Azure UNIX server SCOM agent setup errors with OEL v7.x
Ran into some customers with UNIX agent problems, including Azure Oracle Enterprise Linux servers with SCOM agents.
Basically this error means
- Fully-qualified domain name cannot be determined from the UNIX or Linux host itself
- The FQDN known to the UNIX/Linux host does not match the FQDN used by the management server to reach the host
Full error message text
Agent verification failed. Error detail: The server certificate on the destination computer (agentname.contoso.net:1270) has the following errors:
The SSL certificate could not be checked for revocation. The server used to check for revocation might be unreachable.
The SSL certificate is signed by an unknown certificate authority.
It is possible that:
- The destination certificate is signed by another certificate authority not trusted by the management server.

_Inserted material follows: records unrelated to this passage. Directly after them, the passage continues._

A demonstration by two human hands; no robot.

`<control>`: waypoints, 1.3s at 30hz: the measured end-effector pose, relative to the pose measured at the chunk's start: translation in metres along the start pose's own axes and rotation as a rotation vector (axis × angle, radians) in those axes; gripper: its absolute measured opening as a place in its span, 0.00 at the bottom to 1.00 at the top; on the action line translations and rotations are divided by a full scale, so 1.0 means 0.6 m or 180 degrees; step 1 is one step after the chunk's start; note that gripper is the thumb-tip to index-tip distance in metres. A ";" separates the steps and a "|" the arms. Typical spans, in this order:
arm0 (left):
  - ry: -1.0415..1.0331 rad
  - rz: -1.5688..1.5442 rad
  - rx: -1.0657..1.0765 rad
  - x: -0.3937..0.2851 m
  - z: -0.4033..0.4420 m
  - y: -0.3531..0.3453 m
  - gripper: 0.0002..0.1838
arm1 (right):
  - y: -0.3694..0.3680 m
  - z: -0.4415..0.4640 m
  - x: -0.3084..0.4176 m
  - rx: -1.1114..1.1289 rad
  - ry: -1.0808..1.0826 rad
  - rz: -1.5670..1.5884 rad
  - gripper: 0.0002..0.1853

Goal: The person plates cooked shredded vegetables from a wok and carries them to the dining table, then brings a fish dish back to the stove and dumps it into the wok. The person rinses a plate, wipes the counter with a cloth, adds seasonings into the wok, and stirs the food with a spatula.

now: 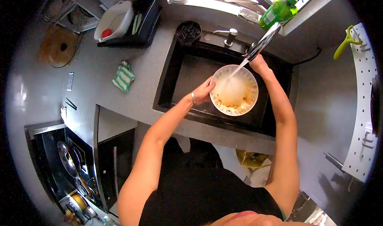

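Observation:
A round white bowl [249, 84] with brown residue inside is tilted under the running faucet [261, 44], over the black sink [187, 80]. Cloudy water lies in it. My left hand [204, 91] grips its left rim, thumb over the edge and fingers beneath. Just beyond the bowl's upper right, my right hand [260, 65] is at the base of the faucet, beside the spout. Its fingers are mostly hidden, so I cannot tell whether they grip the handle.
Behind the sink are a soap dispenser [230, 37], a black strainer [188, 32] and a green pump bottle [279, 12]. A striped cloth [124, 77] lies on the left counter, below a white basket [115, 20] on a black rack. A green peeler [346, 43] hangs on the right pegboard.

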State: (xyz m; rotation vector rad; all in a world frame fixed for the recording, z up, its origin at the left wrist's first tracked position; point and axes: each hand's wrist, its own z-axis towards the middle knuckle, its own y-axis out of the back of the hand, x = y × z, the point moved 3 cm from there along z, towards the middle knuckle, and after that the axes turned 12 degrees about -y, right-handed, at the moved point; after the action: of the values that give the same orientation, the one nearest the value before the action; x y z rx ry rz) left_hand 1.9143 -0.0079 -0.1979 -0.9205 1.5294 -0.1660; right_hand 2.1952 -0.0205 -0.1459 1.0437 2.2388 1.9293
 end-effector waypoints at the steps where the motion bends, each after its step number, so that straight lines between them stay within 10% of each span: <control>1: 0.0012 0.0051 -0.0020 0.001 0.001 0.001 0.29 | 0.002 0.000 0.003 0.0003 -0.0025 -0.0058 0.10; 28: -0.0624 -0.0780 -0.0665 -0.089 -0.173 0.065 0.32 | -0.009 -0.086 0.052 -0.1717 -0.0523 0.1381 0.16; 39: -0.1719 -0.1186 -0.2331 -0.299 -0.588 0.122 0.28 | -0.131 -0.240 0.400 0.0203 0.0309 0.2249 0.13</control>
State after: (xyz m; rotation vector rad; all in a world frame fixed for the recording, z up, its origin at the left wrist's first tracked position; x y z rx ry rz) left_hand 1.5496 0.0103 -0.0289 -1.6696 0.8903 0.3822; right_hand 1.9117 -0.0329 -0.0831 2.0017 2.1659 2.1585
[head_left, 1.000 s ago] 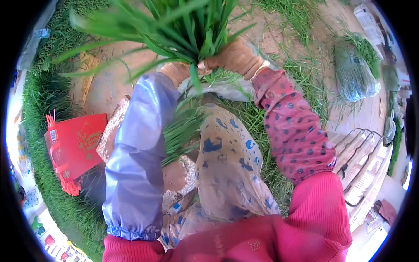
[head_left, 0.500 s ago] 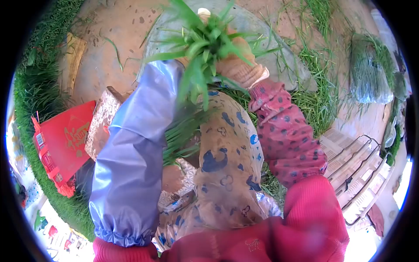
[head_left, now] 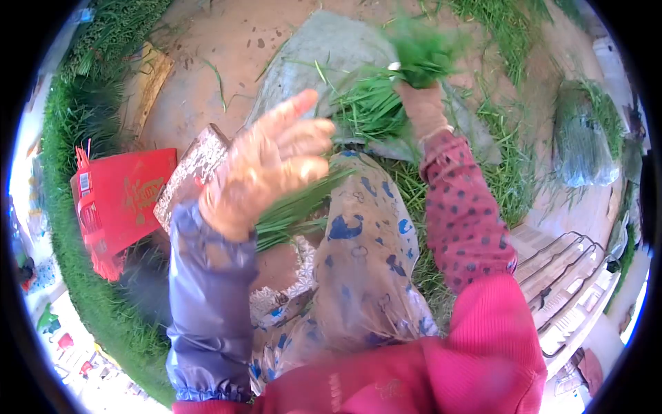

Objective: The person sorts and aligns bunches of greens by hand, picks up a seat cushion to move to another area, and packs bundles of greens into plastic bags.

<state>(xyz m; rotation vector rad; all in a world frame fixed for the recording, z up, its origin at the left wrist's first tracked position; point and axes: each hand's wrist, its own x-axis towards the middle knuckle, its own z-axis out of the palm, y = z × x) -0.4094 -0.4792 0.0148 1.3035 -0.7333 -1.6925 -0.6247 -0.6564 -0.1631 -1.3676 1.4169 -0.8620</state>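
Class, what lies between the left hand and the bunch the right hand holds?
In the head view, green leaves on a grey sheet lie between the left hand and the held bunch.

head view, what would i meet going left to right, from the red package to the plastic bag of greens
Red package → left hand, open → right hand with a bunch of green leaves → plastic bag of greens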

- The destination has an invalid certificate, e.g., its common name (CN) does not match the fully qualified domain name (FQDN) used for the connection. The FQDN used for the connection is: agentname.contoso.net.
- The servers in the resource pool have not been configured to trust certificates signed by other servers in the pool.
The server certificate on the destination computer (agentname.contoso.net:1270) has the following errors:
The SSL certificate could not be checked for revocation. The server used to check for revocation might be unreachable.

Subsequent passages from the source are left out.